Nada parece tão fora de moda no mundo de hoje como a lembrança de Janis Joplin, aquele excesso todo que ela punha na interpretação, quase “expressionista”, de blueswoman a gritar os bofes cá para fora, aquele visual colorido de hippy maltrapilha e cheia de penduricalhos, muito heroin e nada chic. Antes de ser uma das figuras mais trágicas da cultura rock and roll – estatuto confirmado pela morte aos 27 anos – já era uma das espantosas performers que alguma vez existiram em qualquer domínio de actividade, musical ou outra. Reavivar essa memória, que instintivamente diríamos um tanto esquecida, seria sempre uma tarefa nobre.

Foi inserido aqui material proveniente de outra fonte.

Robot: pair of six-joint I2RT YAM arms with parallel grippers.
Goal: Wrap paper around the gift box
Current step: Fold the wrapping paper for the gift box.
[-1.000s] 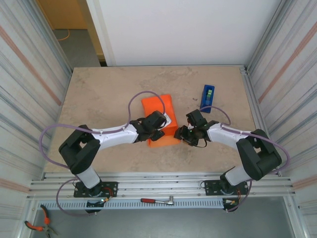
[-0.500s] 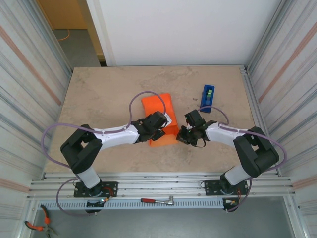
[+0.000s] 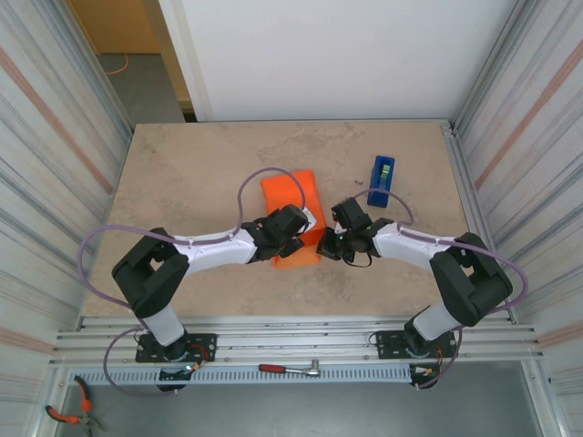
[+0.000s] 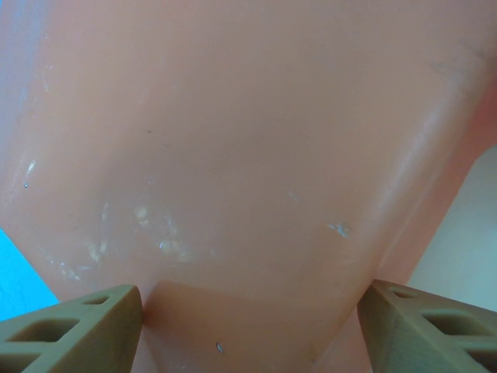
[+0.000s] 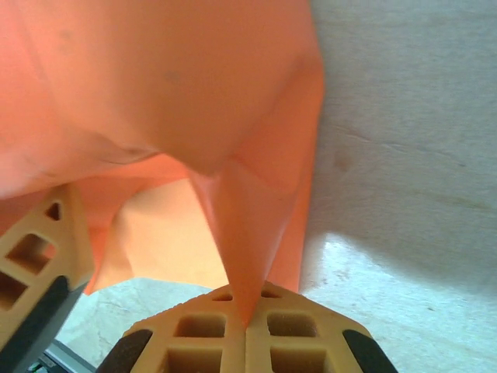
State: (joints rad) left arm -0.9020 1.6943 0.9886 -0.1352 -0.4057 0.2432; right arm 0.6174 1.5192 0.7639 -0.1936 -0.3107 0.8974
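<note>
- The paper (image 3: 293, 198) is seen as a plain bright orange matte sheet, folded up into a boxy, rounded bundle with soft creases; what is under it is hidden.
- The bundle is set near the middle of the tabletop (image 3: 182, 173), between the two arms, and the blue tape dispenser (image 3: 383, 180) is placed well apart from it to the right.
- The left pincer (image 4: 248, 332) is laid over the near part of the bundle; its fingers (image 4: 70, 330) are held wide apart, and the gap between them is filled by a smooth bulge of paper.
- The right pincer (image 5: 246, 330) is closed on the paper: a thin upright fold is pinched between the two pads at the bundle's near right corner.
- The tabletop is finished in a beige, stone-like mottled pattern, and a shadow is cast on it beside the lifted fold.
- The space is bounded by ribbed metal walls (image 3: 46, 137) on both sides and a white panel (image 3: 337, 55) at the far end.
- Along the near edge an aluminium rail (image 3: 301, 341) is fitted, on which a ratchet wrench (image 3: 290, 369) is laid; red-handled pliers (image 3: 68, 414) are seen at the lower left.
</note>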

Janis: Little Girl Blue dedica-se à tarefa e não perde essa nobreza, reforçada pelo imenso trabalho de pesquisa – da informação documental à recolha de imagens arquivos - que por certo lhe está subjacente. Mas está longe de ser o filme que Janis Joplin merecia, a partir do momento em que toda essa informação, todas aquelas imagens, toda aquela música, tudo é domesticado e contido dentro de uma estrutura super-hiper-convencional de documentário televisivo, assente na velha lógica que sobrepõe voz off (por Cat Power) a uma montagem meramente funcional a alternar depoimentos com footage de arquivo.
Mesmo os filmes de Asif Kapadia, que se tem dedicado a biografar estrelas prematuramente desaparecidas (Ayrton Senna ou Amy Winehouse), acabam por ter um outro tipo de relação, mais pensada, mais evocativa, menos estritamente funcional, com a informação e o material que têm para partilhar. Janis: Little Girl Blue é um filme doméstico sobre uma mulher selvagem. Tão doméstico que, francamente, mais vale esperar que passe na televisão, afinal de contas aquele que parece o seu meio mais natural.